From Nairobi to Kampala to Bangui: Pontiff’s packed itinerary

Saturday November 21 2015

Pope Francis will have a packed itinerary in the region from the minute his plane touches down on Wednesday at Nairobi’s Jomo Kenyatta International Airport. AFP

Pope Francis will have a packed itinerary in the region from the minute his plane touches down on Wednesday at Nairobi’s Jomo Kenyatta International Airport.

The pontiff will be hosted by President Uhuru Kenyatta, a Catholic himself, at State House, Nairobi.

Pope Francis, accompanied by senior clergy and officials from the Vatican, will then hold talks with senior Kenyan officials, diplomats and later deliver a speech from the lawns of State House.

According to a statement released by Waumini Communications, the Catholic Church in Kenya’s official communication arm, Pope Francis will spend Thursday morning holding inter-religious meetings with leaders from different Protestant denominations at the Nuncio (Vatican embassy), including representatives of the Muslim, Jewish, Sikh and Hindu faiths, to promote the message of co-operation and friendship.

It is also expected that in these interactions, the pontiff will touch on the issue of religious tolerance in the country in the wake of terrorist attacks by Al Shabaab militants.

Later in the day, Pope Francis will lead a Mass before more than 200,000 at the grounds of the University of Nairobi, where a new grand papal altar has been constructed.


According to Fr Stephen Okello, the national co-ordinator in charge of the papal visit, Pope Francis will be expected to discuss peace, youth unemployment, national cohesion and integration.

“We also hope that his address will touch on global warming, climate change and environment,” Fr Okello said.

The Vatican leader is also expected to meet and console some of the Garissa University attack victims and families of those killed in one of Kenya’s worst terrors attacks, which left 148 students dead.

The pope will later make a speech at the United Nations Environment Programme offices in Nairobi, where he is expected to talk about climate change, the environment and global warming.

Since his inauguration, Pope Francis has been at the forefront of advocating environmental issues. In his September address to the United Nations, he said that the world demands of all government leaders a will that is effective, practical and constant, concrete steps and immediate measures for preserving and improving the natural environment.

“We also need to put to an end the phenomenon of social and economic exclusion, with its baneful consequences: Human trafficking, the marketing of human organs and tissues, the sexual exploitation of boys and girls, slave labour, including prostitution, the drug and weapons trade, terrorism and international organised crime,” Pope Francis said.

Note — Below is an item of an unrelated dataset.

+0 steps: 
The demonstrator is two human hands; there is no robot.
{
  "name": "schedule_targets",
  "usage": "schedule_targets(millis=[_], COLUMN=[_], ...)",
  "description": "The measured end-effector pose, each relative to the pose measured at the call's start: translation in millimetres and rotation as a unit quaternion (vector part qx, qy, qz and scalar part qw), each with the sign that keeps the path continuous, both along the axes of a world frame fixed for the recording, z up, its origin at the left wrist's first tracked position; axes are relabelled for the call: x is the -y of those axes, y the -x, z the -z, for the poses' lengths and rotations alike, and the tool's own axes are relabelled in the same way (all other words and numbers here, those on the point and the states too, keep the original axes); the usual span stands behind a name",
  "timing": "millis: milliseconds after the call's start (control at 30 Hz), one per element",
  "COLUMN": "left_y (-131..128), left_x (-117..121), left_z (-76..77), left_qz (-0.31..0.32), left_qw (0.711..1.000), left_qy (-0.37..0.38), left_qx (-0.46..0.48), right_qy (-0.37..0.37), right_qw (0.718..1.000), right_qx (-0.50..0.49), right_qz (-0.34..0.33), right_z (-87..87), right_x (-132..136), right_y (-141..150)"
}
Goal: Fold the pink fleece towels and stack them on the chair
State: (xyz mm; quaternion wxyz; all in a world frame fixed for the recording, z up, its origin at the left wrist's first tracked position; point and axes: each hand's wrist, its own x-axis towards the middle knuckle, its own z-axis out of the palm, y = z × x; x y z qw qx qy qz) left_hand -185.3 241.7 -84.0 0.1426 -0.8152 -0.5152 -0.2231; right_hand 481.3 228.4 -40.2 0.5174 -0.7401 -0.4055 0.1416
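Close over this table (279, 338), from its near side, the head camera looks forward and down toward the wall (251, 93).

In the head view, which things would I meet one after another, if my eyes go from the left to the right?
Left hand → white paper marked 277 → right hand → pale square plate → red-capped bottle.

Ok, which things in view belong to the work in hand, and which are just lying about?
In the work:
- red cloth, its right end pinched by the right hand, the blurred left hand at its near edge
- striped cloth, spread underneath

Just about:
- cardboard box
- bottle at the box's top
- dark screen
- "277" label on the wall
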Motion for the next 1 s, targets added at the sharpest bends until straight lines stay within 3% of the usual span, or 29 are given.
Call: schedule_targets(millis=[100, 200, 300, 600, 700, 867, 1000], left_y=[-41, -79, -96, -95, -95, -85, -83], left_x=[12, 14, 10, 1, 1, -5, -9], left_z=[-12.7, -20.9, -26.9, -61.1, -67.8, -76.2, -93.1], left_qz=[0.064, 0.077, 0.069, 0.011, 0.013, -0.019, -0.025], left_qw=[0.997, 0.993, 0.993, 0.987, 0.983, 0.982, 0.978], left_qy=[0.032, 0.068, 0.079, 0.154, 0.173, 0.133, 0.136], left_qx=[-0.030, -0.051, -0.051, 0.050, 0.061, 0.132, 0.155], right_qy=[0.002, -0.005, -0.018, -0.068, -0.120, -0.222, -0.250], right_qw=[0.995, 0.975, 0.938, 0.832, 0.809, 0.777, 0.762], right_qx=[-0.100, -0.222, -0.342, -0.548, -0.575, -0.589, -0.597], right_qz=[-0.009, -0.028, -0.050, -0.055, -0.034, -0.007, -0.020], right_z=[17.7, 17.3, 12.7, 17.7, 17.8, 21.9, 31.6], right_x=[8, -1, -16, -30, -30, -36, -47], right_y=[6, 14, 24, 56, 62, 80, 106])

On the last day of his visit, the pontiff is expected to address youth from across the country at Kasarani Stadium and thereafter visit the residents of the Kangemi to assess the Catholic Church’s work in this community.

This will not be the first time he will be heading to a poor neighbourhood. He has done so in his trips to the Philippines and Bogota, Columbia.

While on a visit in Bogota in July, Pope Francis stressed the need to protect the most vulnerable in society from the impact of capitalism.

“The church and world leaders should be focused on helping uplift the lives of the world’s poor,” he said.


In Uganda, the pontiff is expected at Entebbe airport on Friday evening where he will meet President Yoweri Museveni. However unlike Kenya, there will be no state dinner as was with the case with President Milton Obote hosting Pope Paul VI in 1969.

The pontiff is expected to visit the Anglican Sanctuary of the Martyrs at Namugongo and later preside over the holy mass for the martyrs of Uganda. Uganda saw its Catholic Martyrs killed between 1885 and 1887 by Kabaka Mwanga.

He is later expected to have a meeting with the youth at Kololo Airstrip in Kampala before being hosted by Ugandan bishops, priests, religious men and women, and seminarians in the Cathedral in the Residence of the Archbishop after visiting the House of Charity of Nalukolongo.

Pope Francis will then head to Central African Republic (CAR) on Sunday mid-morning, where he is expected to pay a courtesy visit to Catherine Samba-Panza, the transition president of CAR at the Presidential Palace.

He will later hold a meeting with civic leaders and with the diplomatic corps before visiting a refugee camp in the capital Bangui. Since the start of the civil conflict, UNHCR estimates that some 485,093 people have been displaced within the country and over 421,179 people have fled to Cameroon, the Democratic Republic of the Congo, the Republic of Congo and Chad.

Pope Francis is also expected to meet with bishops and later the Evangelical Community at the headquarters of the Faculty of Evangelical Theology of Bangui, where he will speak about peace and religious tolerance. He will also preside over Mass.

On Monday, the Pope will meet with the Muslim community at the central Mosque of Koudoukou. He is expected to push for religious tolerance with a view to achieve peace.